透き通っていたのは、イオンではなくアニスの方。
自分の手を通して、イオンが見えた。
「何で……」
「アニス、言ったでしょう?」
“貴女にはまだ早い場所”だと……。
言葉にならない空気の塊が、喉を傷つけながら体内に入っていく気がした。
「イオン様っ……」
動いていないのに、遠ざかる距離。
必死に手を伸ばす。
それが無駄な抗いだと分かっていても。
「イオン様!」
「僕は幸せですね。ここに来ているのに、アニスが会いに来てくれたのですから」
「イオン様、あたし……」
「何ですか?」
「あたし……イオン様に出会えて、イオン様と一緒の時間を過ごせて……すっごく楽しかったです!」
届いただろうか。
小さくなった彼が、微笑んだように見えた。
「イオン様っ!」
***
体が揺らされている。
目を開けると、飛び込んでくる緑。
「アニス、風邪ひくよ」
「……フローリアン」
混濁した頭で、“彼”の名前を呼びそうになった。
ギリギリで飲み込めた自分を取り敢えず褒めたい。
「疲れてるの?」
「ちょこっとね。
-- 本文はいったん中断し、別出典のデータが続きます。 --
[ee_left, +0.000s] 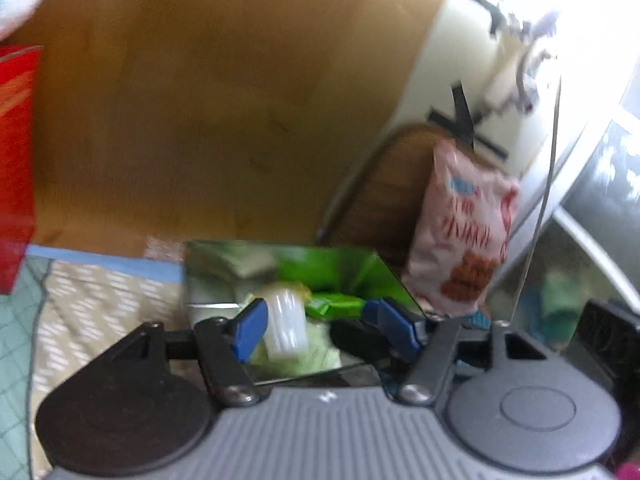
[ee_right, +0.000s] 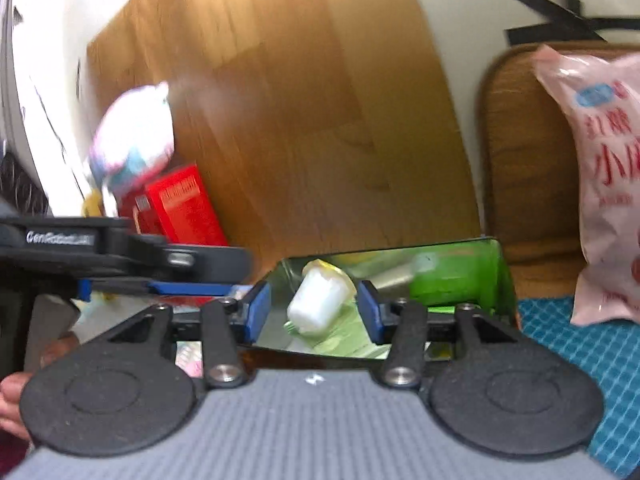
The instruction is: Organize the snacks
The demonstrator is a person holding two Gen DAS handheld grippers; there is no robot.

でも、平気。だって、アニスちゃんだもん!」
「ダーメっ。ちゃんと、休まないと!」
フローリアンはアニスの腕を引っ張る。
そして、ベッドへ押し込んだ。
「ちゃんと寝るまで、ここにいる!」
椅子に座り、頬を膨らませていた。
そんなフローリアンには勝てない気がする。
アニスは少しだけ甘えることにした。
「ありがとう、フローリアン。ちょっとだけ寝るね」
「うんっ」
アニスは瞳を閉じる。
疲れた体と頭は、すぐに夢へと落ちていった。
「……おやすみ、アニス」
どこか寂しく響いたフローリアンの声は、アニスに届かなかった。